WHAT THIS TASK INVOLVES: Show each line of the entries below in which the word "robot" appears.

= = = = =

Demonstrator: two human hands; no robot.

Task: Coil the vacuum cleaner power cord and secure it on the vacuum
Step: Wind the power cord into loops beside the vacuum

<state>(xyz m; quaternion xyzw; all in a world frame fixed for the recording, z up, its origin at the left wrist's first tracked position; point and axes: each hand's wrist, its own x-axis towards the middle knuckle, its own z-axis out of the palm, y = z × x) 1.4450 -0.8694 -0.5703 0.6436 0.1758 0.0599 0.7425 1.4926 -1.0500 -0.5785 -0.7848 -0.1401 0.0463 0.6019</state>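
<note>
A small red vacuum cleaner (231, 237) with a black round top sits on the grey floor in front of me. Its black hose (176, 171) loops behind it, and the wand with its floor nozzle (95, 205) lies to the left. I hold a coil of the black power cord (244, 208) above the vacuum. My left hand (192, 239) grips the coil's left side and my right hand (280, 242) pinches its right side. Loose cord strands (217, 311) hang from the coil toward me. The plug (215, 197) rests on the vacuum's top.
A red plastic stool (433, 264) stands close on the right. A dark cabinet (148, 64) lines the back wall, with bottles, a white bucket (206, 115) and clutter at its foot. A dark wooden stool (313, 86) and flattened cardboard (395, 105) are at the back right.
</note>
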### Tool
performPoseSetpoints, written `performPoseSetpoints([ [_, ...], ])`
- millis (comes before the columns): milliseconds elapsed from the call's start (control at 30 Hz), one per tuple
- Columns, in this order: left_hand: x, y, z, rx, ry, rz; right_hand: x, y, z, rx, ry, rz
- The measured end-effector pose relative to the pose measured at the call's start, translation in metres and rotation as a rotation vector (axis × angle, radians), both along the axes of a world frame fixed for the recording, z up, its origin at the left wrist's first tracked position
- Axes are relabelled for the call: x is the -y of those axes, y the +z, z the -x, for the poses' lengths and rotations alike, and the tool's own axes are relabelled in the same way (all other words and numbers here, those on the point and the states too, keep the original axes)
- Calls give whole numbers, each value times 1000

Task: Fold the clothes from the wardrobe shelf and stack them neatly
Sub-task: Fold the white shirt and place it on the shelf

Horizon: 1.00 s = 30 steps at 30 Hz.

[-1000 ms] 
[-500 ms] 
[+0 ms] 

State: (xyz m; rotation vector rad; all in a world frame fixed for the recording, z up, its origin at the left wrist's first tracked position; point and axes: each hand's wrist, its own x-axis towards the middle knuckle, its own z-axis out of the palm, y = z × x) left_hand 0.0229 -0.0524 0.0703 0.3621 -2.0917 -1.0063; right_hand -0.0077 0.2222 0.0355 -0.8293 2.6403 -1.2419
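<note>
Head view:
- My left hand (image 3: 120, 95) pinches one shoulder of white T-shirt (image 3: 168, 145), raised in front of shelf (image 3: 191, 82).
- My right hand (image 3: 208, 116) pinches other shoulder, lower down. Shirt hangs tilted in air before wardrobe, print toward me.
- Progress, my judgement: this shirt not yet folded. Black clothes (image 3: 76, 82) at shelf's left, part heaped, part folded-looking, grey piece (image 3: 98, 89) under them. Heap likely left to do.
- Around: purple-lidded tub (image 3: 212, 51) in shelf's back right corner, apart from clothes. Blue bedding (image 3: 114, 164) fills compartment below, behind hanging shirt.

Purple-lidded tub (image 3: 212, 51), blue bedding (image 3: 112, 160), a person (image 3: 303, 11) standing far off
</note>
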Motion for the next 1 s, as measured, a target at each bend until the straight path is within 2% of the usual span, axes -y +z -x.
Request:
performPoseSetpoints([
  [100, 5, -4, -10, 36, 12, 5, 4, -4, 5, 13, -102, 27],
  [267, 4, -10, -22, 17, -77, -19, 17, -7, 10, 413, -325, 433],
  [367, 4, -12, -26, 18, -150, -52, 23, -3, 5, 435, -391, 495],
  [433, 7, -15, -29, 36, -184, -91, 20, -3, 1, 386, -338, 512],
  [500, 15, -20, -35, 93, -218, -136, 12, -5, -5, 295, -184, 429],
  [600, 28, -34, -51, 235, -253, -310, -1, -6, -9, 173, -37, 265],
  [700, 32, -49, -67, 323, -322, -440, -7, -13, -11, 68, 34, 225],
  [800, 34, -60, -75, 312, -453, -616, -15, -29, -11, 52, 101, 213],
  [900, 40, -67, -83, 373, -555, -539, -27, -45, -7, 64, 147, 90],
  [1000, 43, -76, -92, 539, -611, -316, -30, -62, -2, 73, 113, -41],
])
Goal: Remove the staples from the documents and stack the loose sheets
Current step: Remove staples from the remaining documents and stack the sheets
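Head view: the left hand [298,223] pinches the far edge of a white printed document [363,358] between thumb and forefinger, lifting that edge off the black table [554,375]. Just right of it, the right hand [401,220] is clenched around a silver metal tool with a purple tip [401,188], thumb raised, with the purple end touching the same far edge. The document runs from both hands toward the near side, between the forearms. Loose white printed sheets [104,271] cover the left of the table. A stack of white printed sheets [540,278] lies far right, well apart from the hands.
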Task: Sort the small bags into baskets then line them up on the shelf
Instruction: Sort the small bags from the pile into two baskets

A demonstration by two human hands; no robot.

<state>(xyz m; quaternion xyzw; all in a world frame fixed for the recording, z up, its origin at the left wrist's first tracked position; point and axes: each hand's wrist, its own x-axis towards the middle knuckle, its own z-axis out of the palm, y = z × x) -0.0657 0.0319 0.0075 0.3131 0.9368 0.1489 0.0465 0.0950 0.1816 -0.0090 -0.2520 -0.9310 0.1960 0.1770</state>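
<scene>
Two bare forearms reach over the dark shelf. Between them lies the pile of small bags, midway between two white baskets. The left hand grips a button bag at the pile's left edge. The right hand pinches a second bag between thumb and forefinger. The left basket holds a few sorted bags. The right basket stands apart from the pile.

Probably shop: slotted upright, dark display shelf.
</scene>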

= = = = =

SOLUTION FOR THIS TASK:
Demonstrator: two human hands; no robot.
A demonstration by two human hands; no robot.

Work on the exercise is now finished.